Plantons le décor. San Vincenzo est une petite station balnéaire du nord de la Toscane. Les quelques restaurants qui bordent le port de plaisance ne se distinguent guère les uns des autres. Avec sa bâtisse anodine et une salle peu soucieuse du goût du jour, le Gambero Rosso n’est certes pas celui qui attire le plus le regard. En empruntant les marches d’escalier qui conduisent à ce bel étage, vous verrez peut-être, par une fenêtre entrouverte, Emanuela, l’épouse de Fulvio, occupée à sélectionner avec une rarissime délicatesse, des feuilles de salade.  » La manière de toucher un aliment est importante, explique Fulvio. Ces légumes savent que je les aime. Ils me donneront le meilleur d’eux-mêmes lorsque je les cuisinerai.  » Le chef s’exprime dans un français parfait : la France est d’ailleurs un pays où il revendique quelques amis chers, comme Olivier Rollinger, le marin de Cancale.
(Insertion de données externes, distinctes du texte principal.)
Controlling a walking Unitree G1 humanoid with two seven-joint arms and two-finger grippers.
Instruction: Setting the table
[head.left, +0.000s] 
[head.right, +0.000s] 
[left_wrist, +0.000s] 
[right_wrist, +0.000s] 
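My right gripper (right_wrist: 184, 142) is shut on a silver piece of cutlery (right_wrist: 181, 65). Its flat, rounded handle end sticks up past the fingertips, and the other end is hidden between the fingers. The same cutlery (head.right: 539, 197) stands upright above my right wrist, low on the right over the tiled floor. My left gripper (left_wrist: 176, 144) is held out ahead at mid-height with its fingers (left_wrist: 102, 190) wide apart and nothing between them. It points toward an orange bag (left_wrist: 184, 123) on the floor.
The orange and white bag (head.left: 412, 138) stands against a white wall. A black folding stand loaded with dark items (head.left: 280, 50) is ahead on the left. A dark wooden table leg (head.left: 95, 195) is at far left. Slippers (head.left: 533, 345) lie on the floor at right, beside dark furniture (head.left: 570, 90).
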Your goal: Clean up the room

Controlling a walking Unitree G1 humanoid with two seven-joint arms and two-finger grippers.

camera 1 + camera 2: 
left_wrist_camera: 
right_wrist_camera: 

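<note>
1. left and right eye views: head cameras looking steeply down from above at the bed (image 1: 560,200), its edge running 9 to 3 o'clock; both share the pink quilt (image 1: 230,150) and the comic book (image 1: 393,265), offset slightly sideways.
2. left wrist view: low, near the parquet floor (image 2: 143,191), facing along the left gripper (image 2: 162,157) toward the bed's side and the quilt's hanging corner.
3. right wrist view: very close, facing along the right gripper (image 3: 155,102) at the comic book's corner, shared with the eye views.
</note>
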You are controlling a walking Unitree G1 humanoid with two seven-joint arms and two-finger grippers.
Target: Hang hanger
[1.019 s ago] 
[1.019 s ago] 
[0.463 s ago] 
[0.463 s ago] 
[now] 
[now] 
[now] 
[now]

Le service achevé, Fulvio rejoint son épouse, pare quelques petites navets, détaille quelques beaux cèpes. Puis reprend un morceau de pain azyme et du chocolat noir. Ouverte sur le restaurant û elle en fit autrefois partie û la pièce où il nous reçoit est tout à la fois salon, bibliothèque, salle à manger… On y remarque une collection de livres offerte par un éditeur pour lequel Fulvio a organisé un repas important. Des dizaines de petits tabourets, qu’il met à la disposition des dames pour y déposer leur sac à main, se bousculent. Il y a aussi ces magnifiques couteaux, un modèle original qu’il a dessiné  » un jour de cafard, le 31 décembre 2001  » et qu’il a fait exécuter par un artisan de renom. La pièce recèle encore quelques produits singuliers, comme différentes variétés de pois chiches ou ce petit sac en coton blanc fermé d’un ruban orange.  » Ce sont des haricots secs Zolfino, une petite merveille que me cultive une dame de 82 ans, confie Fulvio. Ces 2 kilos représentent presque la totalité de sa production.  » Une superbe noix de jambon trône, elle, sur la table. La viande provient de l’élevage de son fils, situé à quelques kilomètres de San Vincenzo et consacré au Cinta Senese, un porc noir qui, comme son cousin ibérique ou basque, se nourrit pour partie de glands de la forêt naturelle. Le jambon est ensuite affiné pour lui à Zibello, non loin de Parme.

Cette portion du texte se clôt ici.